Head hung low, the boy said, “I’ll repeat the words you tell me if demanded, but I won’t claim them as my own. Label me a liar before a killer. I’ll take the punishment all the same, but the guilt remains with those minstrels.”
The official sighed, “An attitude like that won’t help you live very long. Well, if you’re sticking to your story, so be it. There’s still time. Forty-six more days at sea. The Magistrate won’t like this one bit though. They’re due to lose a lot from their investment. And one doesn’t rise to power making bad deals.”
“Like I said, I’ll take whatever punish-”
“Yeah, yeah. I heard you. But that’s not helping my bottom line. In a way, it’s a shame you’re not a killer, really. Someone with your talents... Why, they’d prove mighty useful. One might even say you’re worth more to the Magistrate in chains than dead. But you didn’t hear that from me.”
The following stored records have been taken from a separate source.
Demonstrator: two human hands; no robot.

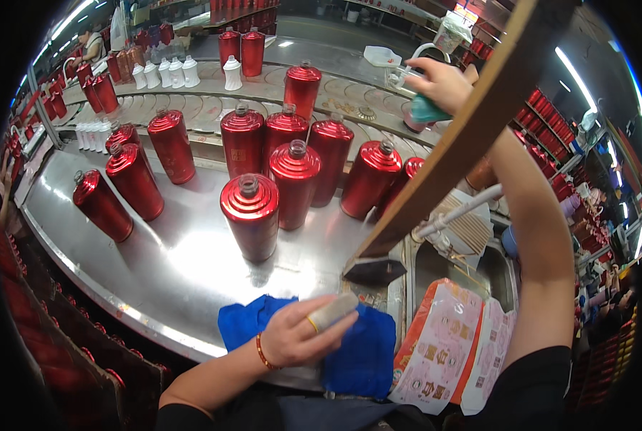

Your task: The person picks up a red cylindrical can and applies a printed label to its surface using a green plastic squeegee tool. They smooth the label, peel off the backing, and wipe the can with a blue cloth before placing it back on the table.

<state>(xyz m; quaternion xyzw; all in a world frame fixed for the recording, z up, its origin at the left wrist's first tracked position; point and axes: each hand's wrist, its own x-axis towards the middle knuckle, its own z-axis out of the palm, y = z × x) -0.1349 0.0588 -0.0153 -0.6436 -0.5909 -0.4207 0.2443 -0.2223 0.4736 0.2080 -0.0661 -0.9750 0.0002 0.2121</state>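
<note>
My left hand hovers over a folded blue cloth near the front edge. A greyish-white finger cover with a yellow rim sits on one finger. The other fingers curl in, and whether they hold anything is hidden. Stretched far forward at the right, my right hand is closed around a teal-green thing, whose exact kind is partly hidden by the fingers. Beside those fingers is a clear plastic piece. Ahead of my left hand stands a glossy red bottle, with several more red bottles behind it.
A wooden post slants between my arms. At the right are a sink and printed cardboard. Small white bottles stand on the conveyor behind the metal table. A white tub lies farther back.
</note>
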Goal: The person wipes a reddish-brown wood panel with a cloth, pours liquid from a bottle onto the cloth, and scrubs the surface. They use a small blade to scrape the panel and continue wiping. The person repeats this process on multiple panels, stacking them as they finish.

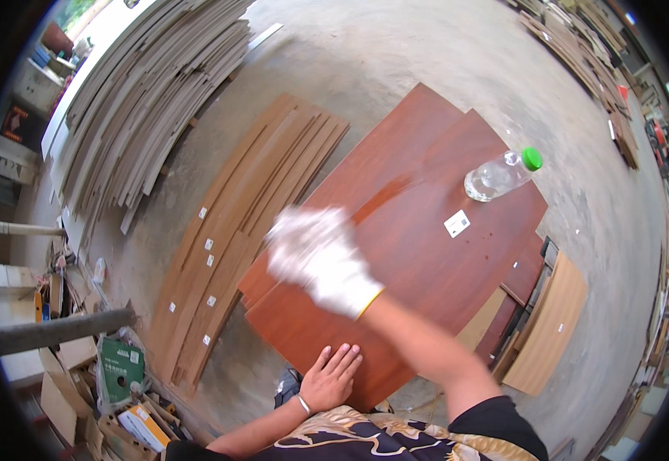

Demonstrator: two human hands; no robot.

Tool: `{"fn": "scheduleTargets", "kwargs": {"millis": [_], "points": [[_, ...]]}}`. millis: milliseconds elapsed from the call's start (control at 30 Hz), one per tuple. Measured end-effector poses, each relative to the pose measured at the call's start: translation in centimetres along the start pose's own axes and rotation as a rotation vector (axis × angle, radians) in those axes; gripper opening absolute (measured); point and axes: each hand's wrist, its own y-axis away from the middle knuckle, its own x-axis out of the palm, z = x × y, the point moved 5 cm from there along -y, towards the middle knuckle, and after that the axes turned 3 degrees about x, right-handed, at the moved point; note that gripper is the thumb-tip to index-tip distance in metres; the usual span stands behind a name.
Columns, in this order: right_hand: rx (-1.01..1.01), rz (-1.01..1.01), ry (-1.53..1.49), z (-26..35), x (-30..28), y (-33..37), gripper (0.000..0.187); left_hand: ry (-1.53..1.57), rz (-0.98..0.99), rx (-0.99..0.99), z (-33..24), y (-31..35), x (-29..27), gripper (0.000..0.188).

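Red-brown board (415, 265) | wood-grained, dark-spotted | lying flat, slantwise | mid-view

Panel (426, 269): smooth, glossy wood-look. Glove (334, 269): cloth. Bottle (496, 178): clear plastic.

White glove (338, 273) with yellow cuff edge (370, 303) on right hand (307, 250), blurred. Under it: reddish-brown boards (426, 261), redder streak (386, 196) just ahead. Right of it: clear bottle (492, 178), bright green cap (532, 159); white label (456, 223), dark square printed. Left of it: mid-brown planks (230, 253), white stickers (209, 244). Nearer the body, left hand (333, 380): silvery bracelet (303, 403). Shirt (365, 436) below: black, gold-and-cream pattern.
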Motion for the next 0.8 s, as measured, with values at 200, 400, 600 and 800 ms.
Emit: {"fn": "scheduleTargets", "kwargs": {"millis": [200, 400, 600, 800], "points": [[-0.035, -0.082, -0.755, 1.4, -3.1, 0.4, 0.023, 0.051, 0.032, -0.012, 0.5, 0.3, 0.3, 0.065], [0.201, -0.237, -0.139, -6.0, -6.4, -2.8, 0.025, -0.013, -0.104, 0.016, 0.3, 0.1, 0.2, 0.061], [-0.334, 0.159, -0.476, 15.7, 1.3, 4.4, 0.02, 0.172, 0.013, -0.07, 0.8, 0.8, 2.8, 0.059], [0.151, -0.068, -0.073, -4.7, -3.1, -0.6, 0.016, 0.028, -0.156, -0.14, -1.6, 0.5, 1.9, 0.064]]}}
On one hand, forcing a confession was all the officials would need to forgo a trial and drag their prized criminal through the streets. But on the other, if he lived — if his charges were expunged and if he was given the chance to start anew... Leris thought it a childish daydream, but he owed it to the family who had taken him in to bring their killers to justice.
“What... Do you propose?”
Stretched wide like a gash across his face, the official’s grin twisted. The faces from the flames flooded Leris’ mind, and his breathing quickened. Everything quickened: the man’s footsteps as he paced in circles, the swinging of the chain that held his neck in place, and the chatter from outside the cell walls.
It had to be a trick and a trap at that, but was there any better alternative? It was either die for the crimes of another or die for... Well, Leris didn’t quite know what the official had in mind for him, but a shady deal was better than no deal at all. No matter what was said or asked of him, he resolved himself to oblige. If he was the last person living to know of the minstrels’ treachery, he was the last to put an end to them.
Reaching for the chain once again, the official pulled the boy to him. His smile had faded, “You keep your head down and your nose in any book the Magistrate gives you. Give it three years... Maybe five or more. It’ll be hard work. You’ll be kicked and beaten. But good mutts get their reward — particularly if they’re useful.”